Two methods for improving ranking are Learning to Rank (LTR) and Language
Modelling (LM). LTR is the application of supervised machine learning
techniques for training a model (with labelled data) to provide the best ranking
order of documents for a given query item. LM is a foundational component
of Natural Language Processing (NLP) and, when applied to ranking
tasks, can learn text features that bridge the gap between query and document
vocabulary (semantic matching).
LTR with LM also enables the discovery of the best candidates for Query
Auto-Complete (QAC). QAC for ES can inform new staff members about the
range of selections available to them and assist in narrowing that selection
even before the user has finished typing a query. Query suggestions can steer
searchers to use the appropriate organisational jargon/terminology and avoid
submitting queries that produce no results.
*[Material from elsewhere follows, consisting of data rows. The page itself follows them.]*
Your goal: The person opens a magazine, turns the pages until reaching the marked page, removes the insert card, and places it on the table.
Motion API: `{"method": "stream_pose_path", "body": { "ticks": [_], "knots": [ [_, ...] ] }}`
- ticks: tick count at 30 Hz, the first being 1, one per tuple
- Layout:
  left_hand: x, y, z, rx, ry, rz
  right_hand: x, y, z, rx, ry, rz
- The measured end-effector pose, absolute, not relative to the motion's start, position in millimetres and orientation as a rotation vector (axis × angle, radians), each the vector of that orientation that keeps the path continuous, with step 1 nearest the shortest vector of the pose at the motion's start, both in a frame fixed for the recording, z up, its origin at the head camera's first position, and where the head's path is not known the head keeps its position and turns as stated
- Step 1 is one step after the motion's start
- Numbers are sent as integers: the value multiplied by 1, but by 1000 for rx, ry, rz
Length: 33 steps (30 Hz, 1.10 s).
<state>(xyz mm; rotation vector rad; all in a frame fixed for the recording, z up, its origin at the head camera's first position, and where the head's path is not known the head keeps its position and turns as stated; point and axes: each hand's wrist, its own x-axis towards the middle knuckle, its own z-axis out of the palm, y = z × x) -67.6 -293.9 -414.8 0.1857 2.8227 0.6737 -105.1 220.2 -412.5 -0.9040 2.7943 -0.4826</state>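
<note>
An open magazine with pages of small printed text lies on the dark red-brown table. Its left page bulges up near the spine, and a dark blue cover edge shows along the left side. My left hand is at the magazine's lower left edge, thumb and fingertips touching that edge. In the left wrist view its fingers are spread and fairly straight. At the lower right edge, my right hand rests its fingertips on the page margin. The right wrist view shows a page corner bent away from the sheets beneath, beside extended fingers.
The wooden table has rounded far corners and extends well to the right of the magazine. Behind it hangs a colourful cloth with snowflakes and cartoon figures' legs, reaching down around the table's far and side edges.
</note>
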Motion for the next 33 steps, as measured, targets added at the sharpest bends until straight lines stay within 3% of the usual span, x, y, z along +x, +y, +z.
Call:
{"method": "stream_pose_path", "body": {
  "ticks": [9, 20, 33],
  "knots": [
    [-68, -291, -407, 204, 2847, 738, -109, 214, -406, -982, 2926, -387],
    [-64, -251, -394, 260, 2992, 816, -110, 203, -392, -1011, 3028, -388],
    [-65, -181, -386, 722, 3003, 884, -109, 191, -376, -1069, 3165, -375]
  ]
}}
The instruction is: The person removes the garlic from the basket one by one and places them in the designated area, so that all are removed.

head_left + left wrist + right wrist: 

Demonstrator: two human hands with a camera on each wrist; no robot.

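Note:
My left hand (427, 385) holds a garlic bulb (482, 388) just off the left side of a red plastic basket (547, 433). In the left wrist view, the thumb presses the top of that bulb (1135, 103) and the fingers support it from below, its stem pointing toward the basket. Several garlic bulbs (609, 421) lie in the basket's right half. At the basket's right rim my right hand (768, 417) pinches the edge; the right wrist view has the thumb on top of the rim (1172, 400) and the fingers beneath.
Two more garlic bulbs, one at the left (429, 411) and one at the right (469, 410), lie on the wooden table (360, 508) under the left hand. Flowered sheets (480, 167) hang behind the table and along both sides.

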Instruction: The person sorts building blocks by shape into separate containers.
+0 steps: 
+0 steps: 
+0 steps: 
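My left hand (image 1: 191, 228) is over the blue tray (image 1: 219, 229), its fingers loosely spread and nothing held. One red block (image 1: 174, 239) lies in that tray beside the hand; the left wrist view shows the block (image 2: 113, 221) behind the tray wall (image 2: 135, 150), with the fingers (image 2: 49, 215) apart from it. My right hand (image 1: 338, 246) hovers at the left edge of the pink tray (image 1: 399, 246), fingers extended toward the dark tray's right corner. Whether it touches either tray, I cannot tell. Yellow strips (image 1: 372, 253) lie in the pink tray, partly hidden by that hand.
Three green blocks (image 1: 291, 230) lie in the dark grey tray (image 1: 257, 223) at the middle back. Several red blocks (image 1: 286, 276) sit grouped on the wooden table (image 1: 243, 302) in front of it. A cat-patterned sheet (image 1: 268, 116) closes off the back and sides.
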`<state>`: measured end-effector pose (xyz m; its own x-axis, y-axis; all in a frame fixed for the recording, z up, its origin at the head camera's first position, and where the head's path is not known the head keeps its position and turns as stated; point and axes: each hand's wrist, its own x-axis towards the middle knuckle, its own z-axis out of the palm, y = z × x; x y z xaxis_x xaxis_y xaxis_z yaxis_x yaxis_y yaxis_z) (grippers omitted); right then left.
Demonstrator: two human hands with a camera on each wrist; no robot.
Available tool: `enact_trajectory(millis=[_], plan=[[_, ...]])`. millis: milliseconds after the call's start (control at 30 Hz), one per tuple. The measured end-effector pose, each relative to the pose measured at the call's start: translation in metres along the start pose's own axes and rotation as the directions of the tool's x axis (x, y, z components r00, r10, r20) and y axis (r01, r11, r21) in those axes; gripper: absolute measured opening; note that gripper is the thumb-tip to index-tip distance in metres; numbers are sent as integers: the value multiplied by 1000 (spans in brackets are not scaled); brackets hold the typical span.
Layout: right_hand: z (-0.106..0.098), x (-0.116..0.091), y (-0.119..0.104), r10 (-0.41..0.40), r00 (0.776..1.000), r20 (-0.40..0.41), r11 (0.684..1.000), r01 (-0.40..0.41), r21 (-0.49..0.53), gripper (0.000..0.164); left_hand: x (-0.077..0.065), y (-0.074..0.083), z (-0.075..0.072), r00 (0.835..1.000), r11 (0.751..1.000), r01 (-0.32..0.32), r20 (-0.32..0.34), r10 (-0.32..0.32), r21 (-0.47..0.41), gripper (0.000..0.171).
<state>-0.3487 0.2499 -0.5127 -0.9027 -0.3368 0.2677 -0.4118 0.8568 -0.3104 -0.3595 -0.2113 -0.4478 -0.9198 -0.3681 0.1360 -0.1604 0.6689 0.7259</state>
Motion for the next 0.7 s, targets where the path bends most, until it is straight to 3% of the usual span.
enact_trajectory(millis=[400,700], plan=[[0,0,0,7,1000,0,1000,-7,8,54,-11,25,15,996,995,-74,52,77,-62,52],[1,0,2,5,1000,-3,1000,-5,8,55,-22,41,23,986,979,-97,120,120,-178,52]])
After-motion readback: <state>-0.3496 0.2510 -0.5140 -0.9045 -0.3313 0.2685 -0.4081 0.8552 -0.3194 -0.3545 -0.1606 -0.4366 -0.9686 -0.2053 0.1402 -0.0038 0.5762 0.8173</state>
This thesis investigates whether LTR and LM can significantly enhance
the ranking of both search results and query auto-completions in ES. Ranking
models are trained and evaluated on real-world ES data from a large third-level
academic institution.
A custom Language Model, built using LLM techniques, detects enterprise-specific
jargon and is integrated as a feature in the ranking pipeline. LTR
is used to weigh feature contributions and create ranking models for a live
Enterprise Search service. Offline experiments and online A/B tests show
improvements in Mean Reciprocal Rank (MRR) and normalized Discounted
Cumulative Gain (nDCG) scores, with up to a 15.3% improvement in MRR
for QAC and an nDCG@5 gain of 5.85% for search results.
The overarching contribution is a bridge of the gap between academic AI
ranking models and real-world Enterprise Search implementations. Additionally,
an LTR-formatted ES ranking dataset is generated and made publicly
available to support reproducibility and future research.